Ms. Burgess told The Pittsburgh Post-Gazette in 2006 that she drew on action movies like “Die Hard” and the “Star Wars” and “Lord of the Rings” series to create “The Backyardigans,” toning down the thrilling high-stakes narratives to a level that was appropriate for preschoolers.

“I’m really quite a refined person, but there’s nothing I like more than cops and robbers and gunfights and crazy driving and fast and furiousness,” she said. “When you think in terms of little kids, you don’t want to scare them, and I’m not in favor of showing any kind of violence or aggression, but you can certainly have a big adventure even if you’re 3.”

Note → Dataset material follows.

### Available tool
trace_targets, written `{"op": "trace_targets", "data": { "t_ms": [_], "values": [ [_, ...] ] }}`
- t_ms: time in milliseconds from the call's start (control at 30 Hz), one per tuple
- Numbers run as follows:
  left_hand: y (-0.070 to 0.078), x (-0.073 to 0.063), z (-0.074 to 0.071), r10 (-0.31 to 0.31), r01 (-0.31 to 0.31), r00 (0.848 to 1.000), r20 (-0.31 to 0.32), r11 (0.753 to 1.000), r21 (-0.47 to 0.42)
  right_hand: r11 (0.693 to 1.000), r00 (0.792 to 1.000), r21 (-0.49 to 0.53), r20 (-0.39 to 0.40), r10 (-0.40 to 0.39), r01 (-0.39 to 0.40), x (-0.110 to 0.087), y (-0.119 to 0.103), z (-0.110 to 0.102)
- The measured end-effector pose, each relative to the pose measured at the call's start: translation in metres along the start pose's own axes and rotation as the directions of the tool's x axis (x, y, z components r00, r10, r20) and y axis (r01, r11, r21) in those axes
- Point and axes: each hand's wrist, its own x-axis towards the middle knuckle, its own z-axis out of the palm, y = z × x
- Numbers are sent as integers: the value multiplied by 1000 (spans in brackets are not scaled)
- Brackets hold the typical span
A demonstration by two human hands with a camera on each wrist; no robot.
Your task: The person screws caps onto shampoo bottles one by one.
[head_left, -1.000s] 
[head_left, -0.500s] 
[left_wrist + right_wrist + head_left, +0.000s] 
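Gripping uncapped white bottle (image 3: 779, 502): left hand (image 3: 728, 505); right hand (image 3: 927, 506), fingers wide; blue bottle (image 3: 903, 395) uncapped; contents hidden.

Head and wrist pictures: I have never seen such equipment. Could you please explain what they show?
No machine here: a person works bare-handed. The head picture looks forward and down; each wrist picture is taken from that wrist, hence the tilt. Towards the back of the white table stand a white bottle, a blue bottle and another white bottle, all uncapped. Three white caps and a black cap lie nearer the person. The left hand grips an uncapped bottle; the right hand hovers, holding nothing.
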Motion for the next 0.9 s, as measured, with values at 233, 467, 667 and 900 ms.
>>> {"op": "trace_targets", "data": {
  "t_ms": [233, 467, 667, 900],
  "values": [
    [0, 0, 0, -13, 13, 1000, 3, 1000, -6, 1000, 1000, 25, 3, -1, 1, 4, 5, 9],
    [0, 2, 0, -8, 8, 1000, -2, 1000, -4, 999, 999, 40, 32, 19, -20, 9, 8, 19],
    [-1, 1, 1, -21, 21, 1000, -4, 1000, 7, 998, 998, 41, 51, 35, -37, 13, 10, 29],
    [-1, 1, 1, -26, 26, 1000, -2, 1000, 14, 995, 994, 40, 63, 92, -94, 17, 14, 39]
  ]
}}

Ms. Burgess said in her interview with The Times that the music that she danced to as a child also informed the creation of her show, which took children on musical adventures in addition to imaginary geographical ones. The five animal friends sang and danced to jazz, funk, bossa nova, Irish jig, township jive, tarantella and psychedelic soul.

“I loved musicals, and my mother would put a record on and use that to get me and my brother to move the sweeper around,” she said. “You can leap about and pretend to be Fred Astaire or Michael Jackson or whoever your musical idol of the moment is.”

The dances on “The Backyardigans” were adapted from performances by five Alvin Ailey dancers, Ms. Johnson said. The dancers were videotaped and shown to the animators, who used their movements as references for the show’s creatures.

Ms. Burgess hoped those characters would inspire children’s sense of adventure.

“I hope they’ll feel they can create their own adventures by seeing what’s on the screen and playing with it the way they want to,” she told The Times. “If they want to put pirate hats on and go to outer space, that’s OK.”